(AIM OF THE TASK) Restate word for word every line from the top of the data below down through the line that holds "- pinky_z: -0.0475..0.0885".

(INFORMATION SUPPLIED)
#####
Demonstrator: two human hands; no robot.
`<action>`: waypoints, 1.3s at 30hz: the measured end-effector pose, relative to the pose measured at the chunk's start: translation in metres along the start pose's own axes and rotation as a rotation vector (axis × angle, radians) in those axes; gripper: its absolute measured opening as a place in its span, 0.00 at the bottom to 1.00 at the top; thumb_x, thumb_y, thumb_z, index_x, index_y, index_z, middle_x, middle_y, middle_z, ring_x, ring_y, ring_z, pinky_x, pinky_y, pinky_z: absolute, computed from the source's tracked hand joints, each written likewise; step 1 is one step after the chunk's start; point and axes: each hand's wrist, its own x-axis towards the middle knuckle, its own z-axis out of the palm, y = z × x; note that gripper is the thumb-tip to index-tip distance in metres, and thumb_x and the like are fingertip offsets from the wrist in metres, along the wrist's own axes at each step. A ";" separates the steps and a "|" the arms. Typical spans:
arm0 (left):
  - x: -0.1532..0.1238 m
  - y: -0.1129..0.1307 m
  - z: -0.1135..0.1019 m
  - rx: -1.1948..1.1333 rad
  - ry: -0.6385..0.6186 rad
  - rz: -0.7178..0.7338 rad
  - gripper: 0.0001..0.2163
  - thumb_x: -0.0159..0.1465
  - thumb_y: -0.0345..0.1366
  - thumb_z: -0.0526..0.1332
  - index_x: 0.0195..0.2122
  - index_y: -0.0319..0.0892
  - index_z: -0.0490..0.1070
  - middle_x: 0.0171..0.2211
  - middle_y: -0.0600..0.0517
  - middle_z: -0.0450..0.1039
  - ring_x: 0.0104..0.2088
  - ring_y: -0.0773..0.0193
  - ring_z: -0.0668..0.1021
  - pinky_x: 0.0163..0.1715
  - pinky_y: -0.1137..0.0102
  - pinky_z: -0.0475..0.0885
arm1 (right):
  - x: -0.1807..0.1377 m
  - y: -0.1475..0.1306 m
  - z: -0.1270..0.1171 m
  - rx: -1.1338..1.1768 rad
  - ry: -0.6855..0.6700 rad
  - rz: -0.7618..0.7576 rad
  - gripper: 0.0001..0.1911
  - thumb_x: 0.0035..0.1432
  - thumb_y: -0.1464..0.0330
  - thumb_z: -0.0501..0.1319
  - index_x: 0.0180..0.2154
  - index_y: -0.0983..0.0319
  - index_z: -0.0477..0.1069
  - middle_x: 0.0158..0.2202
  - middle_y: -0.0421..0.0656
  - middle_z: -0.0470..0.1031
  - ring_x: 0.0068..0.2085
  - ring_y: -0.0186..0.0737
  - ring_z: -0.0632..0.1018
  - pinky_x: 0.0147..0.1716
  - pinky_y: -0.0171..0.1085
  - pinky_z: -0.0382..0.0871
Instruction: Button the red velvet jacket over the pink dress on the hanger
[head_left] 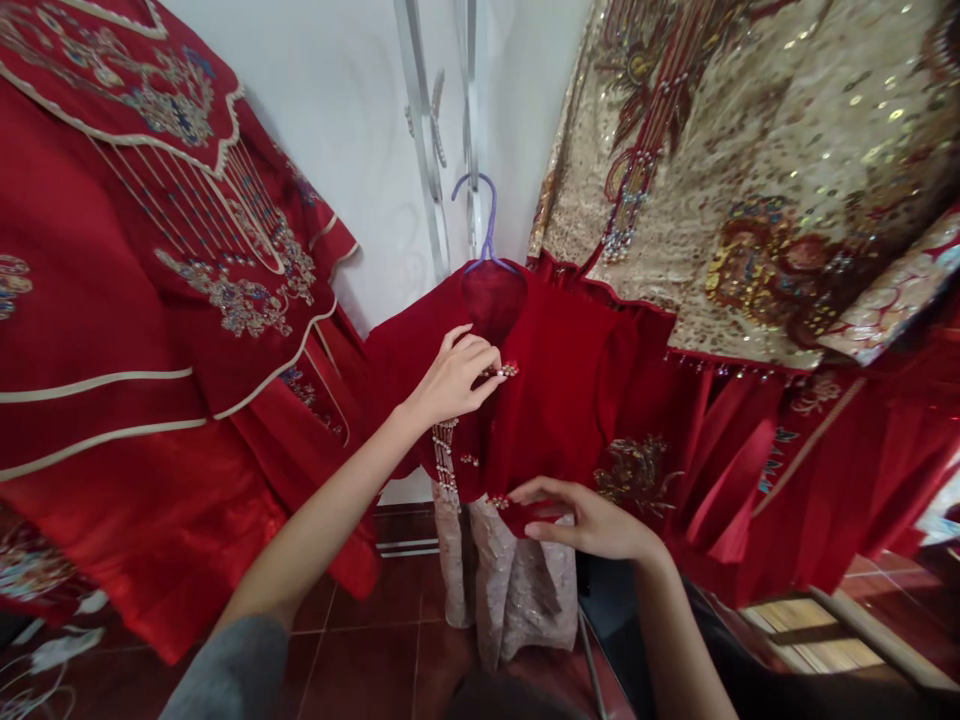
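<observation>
A small red velvet jacket (562,390) hangs on a purple hanger (486,222) against the white wall. My left hand (457,378) pinches a beaded fastening (504,371) on the jacket's front, fingers closed on it. Lower down, my right hand (585,520) grips the jacket's bottom hem, fingers curled round the red cloth. A string of beads (445,460) dangles below my left hand. A pale sequinned skirt (510,585) hangs under the jacket.
A large red embroidered robe (150,330) fills the left side. A gold sequinned garment (757,170) with red lining hangs at the upper right. Metal rails (427,140) run up the white wall. Dark red floor tiles (375,660) lie below.
</observation>
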 end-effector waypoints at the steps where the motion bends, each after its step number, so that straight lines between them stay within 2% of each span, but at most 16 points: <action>1: 0.000 -0.002 0.000 0.017 0.001 0.023 0.06 0.67 0.36 0.55 0.36 0.43 0.69 0.32 0.54 0.73 0.39 0.64 0.74 0.62 0.53 0.56 | -0.001 -0.002 -0.002 -0.012 0.017 -0.006 0.20 0.57 0.60 0.65 0.50 0.58 0.70 0.52 0.44 0.73 0.53 0.40 0.74 0.56 0.43 0.67; 5: -0.002 -0.007 0.005 0.177 0.042 0.090 0.11 0.68 0.31 0.49 0.38 0.43 0.71 0.30 0.56 0.73 0.33 0.66 0.75 0.65 0.52 0.53 | 0.008 -0.013 -0.008 -0.055 0.101 -0.011 0.17 0.59 0.58 0.63 0.47 0.60 0.71 0.46 0.45 0.76 0.47 0.40 0.77 0.50 0.44 0.71; 7: -0.003 -0.006 0.006 0.237 0.063 0.071 0.12 0.68 0.30 0.48 0.41 0.43 0.71 0.29 0.56 0.73 0.30 0.66 0.75 0.65 0.53 0.53 | 0.021 -0.026 -0.012 -0.081 0.224 -0.031 0.16 0.59 0.58 0.62 0.45 0.60 0.71 0.44 0.45 0.76 0.45 0.41 0.78 0.46 0.44 0.73; 11: -0.002 0.003 0.003 0.307 0.127 -0.147 0.12 0.68 0.32 0.49 0.48 0.38 0.67 0.31 0.51 0.75 0.31 0.63 0.76 0.64 0.51 0.52 | 0.058 -0.061 -0.019 0.015 0.545 -0.253 0.17 0.61 0.56 0.59 0.46 0.59 0.68 0.50 0.47 0.72 0.48 0.41 0.77 0.46 0.43 0.74; 14: -0.004 0.011 0.001 0.365 0.140 -0.357 0.16 0.65 0.31 0.51 0.54 0.34 0.63 0.43 0.40 0.75 0.44 0.53 0.76 0.60 0.49 0.54 | 0.085 -0.081 -0.020 -0.060 0.552 -0.362 0.24 0.60 0.53 0.58 0.55 0.56 0.62 0.59 0.47 0.66 0.59 0.45 0.70 0.56 0.46 0.68; 16: -0.007 0.012 -0.002 0.406 0.134 -0.506 0.20 0.63 0.31 0.52 0.55 0.32 0.61 0.49 0.35 0.71 0.49 0.47 0.73 0.56 0.48 0.57 | 0.094 -0.088 -0.020 -0.255 0.584 -0.294 0.33 0.58 0.51 0.59 0.60 0.58 0.58 0.64 0.50 0.59 0.66 0.51 0.58 0.61 0.51 0.59; 19: -0.018 0.003 -0.014 0.481 0.053 -0.678 0.17 0.61 0.35 0.55 0.49 0.32 0.67 0.45 0.34 0.73 0.48 0.41 0.72 0.54 0.44 0.56 | 0.089 -0.094 -0.026 -0.564 0.756 -0.053 0.45 0.56 0.51 0.60 0.65 0.71 0.50 0.66 0.63 0.52 0.68 0.64 0.47 0.63 0.61 0.49; 21: -0.025 -0.010 -0.028 0.529 -0.015 -0.726 0.12 0.60 0.36 0.55 0.42 0.34 0.71 0.39 0.37 0.75 0.46 0.40 0.73 0.55 0.41 0.52 | 0.081 -0.099 -0.038 -0.708 0.854 0.069 0.48 0.56 0.52 0.59 0.65 0.77 0.46 0.64 0.70 0.51 0.67 0.69 0.48 0.61 0.63 0.49; 23: -0.029 -0.026 -0.046 0.560 -0.010 -0.758 0.10 0.61 0.36 0.54 0.38 0.38 0.72 0.34 0.40 0.76 0.43 0.43 0.75 0.57 0.39 0.46 | 0.076 -0.107 -0.058 -0.804 0.889 0.154 0.48 0.56 0.52 0.59 0.64 0.79 0.48 0.62 0.73 0.53 0.66 0.71 0.53 0.58 0.63 0.54; 27: -0.023 -0.056 -0.079 0.552 0.168 -0.804 0.12 0.63 0.35 0.53 0.43 0.41 0.73 0.32 0.46 0.76 0.42 0.48 0.77 0.60 0.40 0.36 | 0.088 -0.126 -0.111 -0.916 0.898 0.347 0.45 0.54 0.52 0.62 0.58 0.83 0.58 0.57 0.76 0.60 0.61 0.73 0.61 0.57 0.59 0.58; 30: -0.011 -0.075 -0.092 0.524 0.195 -0.729 0.13 0.63 0.34 0.53 0.45 0.45 0.73 0.34 0.49 0.77 0.43 0.51 0.77 0.62 0.44 0.36 | 0.104 -0.132 -0.150 -1.013 0.948 0.299 0.50 0.50 0.46 0.63 0.57 0.83 0.59 0.58 0.75 0.61 0.61 0.73 0.62 0.56 0.58 0.59; 32: -0.006 -0.089 -0.095 0.462 0.160 -0.700 0.12 0.63 0.36 0.54 0.45 0.45 0.73 0.35 0.49 0.78 0.42 0.51 0.77 0.62 0.46 0.43 | 0.110 -0.134 -0.172 -1.043 0.892 0.220 0.48 0.49 0.42 0.60 0.56 0.76 0.64 0.55 0.68 0.66 0.58 0.67 0.67 0.53 0.55 0.63; 34: -0.008 -0.106 -0.098 0.329 0.081 -0.704 0.13 0.62 0.41 0.57 0.43 0.43 0.75 0.35 0.47 0.78 0.41 0.51 0.77 0.57 0.50 0.57 | 0.108 -0.135 -0.188 -1.035 0.656 0.259 0.40 0.51 0.39 0.56 0.48 0.67 0.72 0.47 0.57 0.75 0.49 0.59 0.75 0.47 0.50 0.69; 36: -0.015 -0.123 -0.102 0.140 -0.044 -0.694 0.16 0.58 0.47 0.60 0.40 0.42 0.77 0.36 0.47 0.78 0.38 0.53 0.77 0.47 0.59 0.67 | 0.102 -0.136 -0.197 -1.027 0.380 0.356 0.35 0.52 0.37 0.52 0.36 0.61 0.76 0.36 0.49 0.78 0.40 0.51 0.78 0.40 0.44 0.70; 37: -0.021 -0.130 -0.103 0.048 -0.108 -0.678 0.18 0.56 0.50 0.61 0.40 0.41 0.77 0.36 0.48 0.79 0.37 0.55 0.77 0.43 0.63 0.68 | 0.098 -0.136 -0.199 -1.038 0.289 0.377 0.34 0.52 0.37 0.52 0.32 0.60 0.76 0.31 0.47 0.77 0.36 0.48 0.78 0.37 0.42 0.70; 39: -0.031 -0.141 -0.106 -0.066 -0.203 -0.671 0.21 0.55 0.53 0.61 0.39 0.41 0.78 0.34 0.49 0.79 0.35 0.58 0.77 0.39 0.68 0.69 | 0.091 -0.136 -0.199 -1.083 0.252 0.318 0.31 0.54 0.39 0.52 0.28 0.59 0.74 0.27 0.43 0.76 0.32 0.43 0.76 0.33 0.39 0.68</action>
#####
(ANSWER TO THIS EXERCISE)
Demonstrator: two human hands; no robot.
`<action>`: waypoints, 1.3s at 30hz: the measured end-effector pose, relative to the pose measured at the chunk's start: translation in metres along the start pose's own axes and rotation as a rotation vector (axis × angle, radians) in those axes; gripper: its absolute measured opening as a place in its span, 0.00 at the bottom to 1.00 at the top; thumb_x, thumb_y, thumb_z, index_x, index_y, index_z, middle_x, middle_y, middle_z, ring_x, ring_y, ring_z, pinky_x, pinky_y, pinky_z: absolute, computed from the source's tracked hand joints, each written likewise; step 1 is one step after the chunk's start; point and axes: each hand's wrist, its own x-axis towards the middle knuckle, its own z-axis out of the palm, y = z × x; note that gripper is the thumb-tip to index-tip distance in metres, and thumb_x and the like are fingertip offsets from the wrist in metres, along the wrist's own axes at each step. A ";" separates the steps and a "|" the arms. Typical spans:
arm0 (left):
  - x: -0.1532..0.1238 m
  - y: -0.1129..0.1307 m
  - z: -0.1135..0.1019 m
  - rx: -1.1948..1.1333 rad
  - ry: -0.6385..0.6186 rad
  - rz: -0.7178..0.7338 rad
  - gripper: 0.0001..0.2163
  - thumb_x: -0.0159..0.1465
  - thumb_y: -0.0345..0.1366
  - thumb_z: -0.0526..0.1332
  - index_x: 0.0195..0.2122
  - index_y: -0.0319..0.0892
  - index_z: -0.0490..0.1070
  - middle_x: 0.0171..0.2211
  - middle_y: -0.0600..0.0517
  - middle_z: -0.0450..0.1039
  - ring_x: 0.0104..0.2088
  - ring_y: -0.0773..0.0193
  - ring_z: -0.0668..0.1021
  - pinky_x: 0.0163..0.1715
  - pinky_y: -0.1137..0.0102
  - pinky_z: -0.0475..0.0885

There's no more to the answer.